One of my clients is on a limited budget and sends email once a month to sell their products and usually chooses to send a group message with multiple products per message. This can work very well if you are selling small ticket items such as books, DVDs or apparel, but in B-B, targeting is everything. How can you customize and stick to a small budget?
The answer is you can’t necessarily. But what you can do is tie your budget to your revenue.
For example, let’s say you sell computer leases and each contract is worth $3000. Your clients are in pharma, design and government. If you are sending one email a month and spending $3000 (just as an example), how many leases do you need to sign to break even? In this example, let’s say 2.
The more focused your message, regardless of whether you are selling via email or postal mail, the greater your response rate. In fact, the more you make your customers or prospects work – and wading through unrelevant product information is work – the more you suppress response. Makes sense, doesn’t it? And you could test it, couldn’t you?
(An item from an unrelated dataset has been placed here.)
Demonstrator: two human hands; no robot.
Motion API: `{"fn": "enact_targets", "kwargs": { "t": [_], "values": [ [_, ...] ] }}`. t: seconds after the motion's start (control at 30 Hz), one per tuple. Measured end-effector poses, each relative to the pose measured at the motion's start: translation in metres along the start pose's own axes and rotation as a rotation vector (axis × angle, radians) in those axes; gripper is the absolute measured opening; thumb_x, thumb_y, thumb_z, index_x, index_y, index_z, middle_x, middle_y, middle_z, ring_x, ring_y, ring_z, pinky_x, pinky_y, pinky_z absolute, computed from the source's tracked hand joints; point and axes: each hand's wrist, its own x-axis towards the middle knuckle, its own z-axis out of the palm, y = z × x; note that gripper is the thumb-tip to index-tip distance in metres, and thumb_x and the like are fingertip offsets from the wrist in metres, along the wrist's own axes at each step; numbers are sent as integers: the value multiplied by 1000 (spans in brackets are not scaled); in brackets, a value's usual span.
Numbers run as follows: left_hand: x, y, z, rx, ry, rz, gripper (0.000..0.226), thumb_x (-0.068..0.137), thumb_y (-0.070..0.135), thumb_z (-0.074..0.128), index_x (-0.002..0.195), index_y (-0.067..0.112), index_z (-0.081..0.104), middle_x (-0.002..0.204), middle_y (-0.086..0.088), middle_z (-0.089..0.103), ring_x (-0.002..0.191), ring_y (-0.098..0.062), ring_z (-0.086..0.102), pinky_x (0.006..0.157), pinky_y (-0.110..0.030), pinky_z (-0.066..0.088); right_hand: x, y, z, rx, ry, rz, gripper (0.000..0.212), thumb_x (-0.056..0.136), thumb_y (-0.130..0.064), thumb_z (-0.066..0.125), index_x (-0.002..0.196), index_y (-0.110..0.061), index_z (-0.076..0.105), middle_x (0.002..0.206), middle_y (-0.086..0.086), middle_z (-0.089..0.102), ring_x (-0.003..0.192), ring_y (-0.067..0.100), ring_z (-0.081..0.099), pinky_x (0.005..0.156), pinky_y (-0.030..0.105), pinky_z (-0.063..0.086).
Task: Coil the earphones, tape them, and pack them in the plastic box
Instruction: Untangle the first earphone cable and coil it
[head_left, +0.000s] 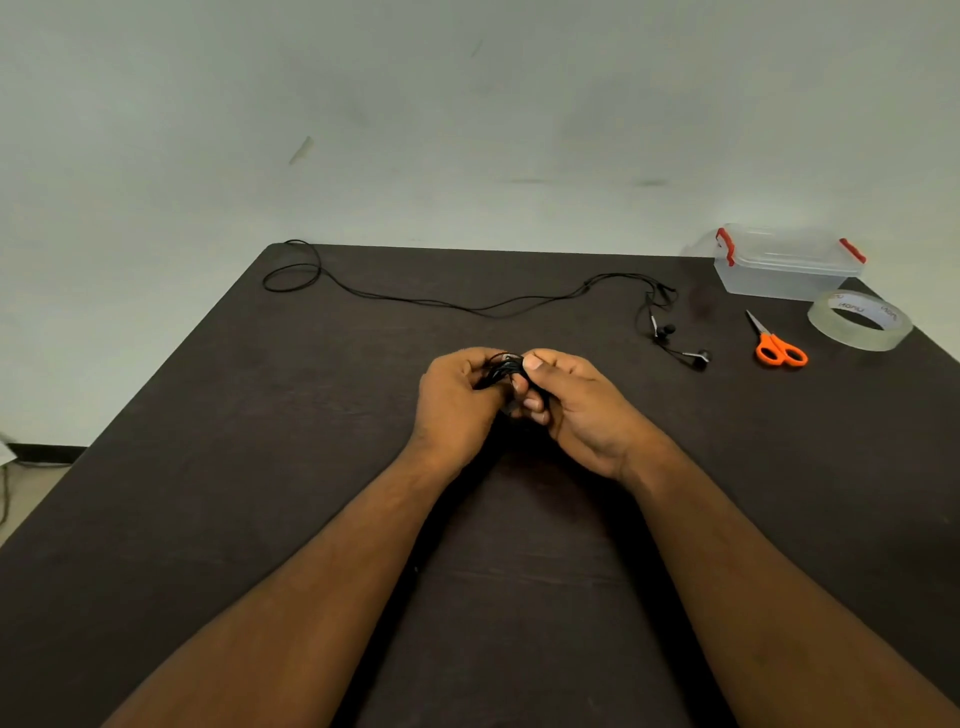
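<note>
on the dark counter (260, 519), a lidded clear plastic box (784, 275) with red latches sits at the far right corner; from here i can make out nothing inside it. my left hand (457, 405) and right hand (576, 410) meet mid-counter, both curled around a small coiled bundle of black earphones (501, 370). a second set of earphones (467, 306) lies uncoiled along the far edge. i judge the cord light, limp and springy, best pinched across all loops at once so it cannot unwind. a roll of clear tape (860, 332) and orange-handled scissors (776, 345) lie near the box.
</note>
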Motion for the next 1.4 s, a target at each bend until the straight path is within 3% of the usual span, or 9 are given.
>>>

My theory is that inertia keeps many marketing programs stagnant: “It’s kind of working, let’s not rock the boat.”
But what if instead of sending one message featuring an array of products you customized your message and spent $6000 to send out 3 versions tailored to each market? (Again a sample production figure)
I estimate you could achieve a response rate 50-100% higher, and instead of 2 leases in this example the company would garner 3-4 leases. How much is that customer worth over a lifetime? And would it not be easier to renew a lease to a customer who thought you understood their market because you spoke to their needs and they didn’t feel crowded in with a bunch of completely different businesses? What about your upsell abilities, could you more easily add on some peripherals as upsell products?
I’m not saying that budgets will allow you to customize all the time, but that without testing and working out the math, you don’t know what sales you are leaving on the table.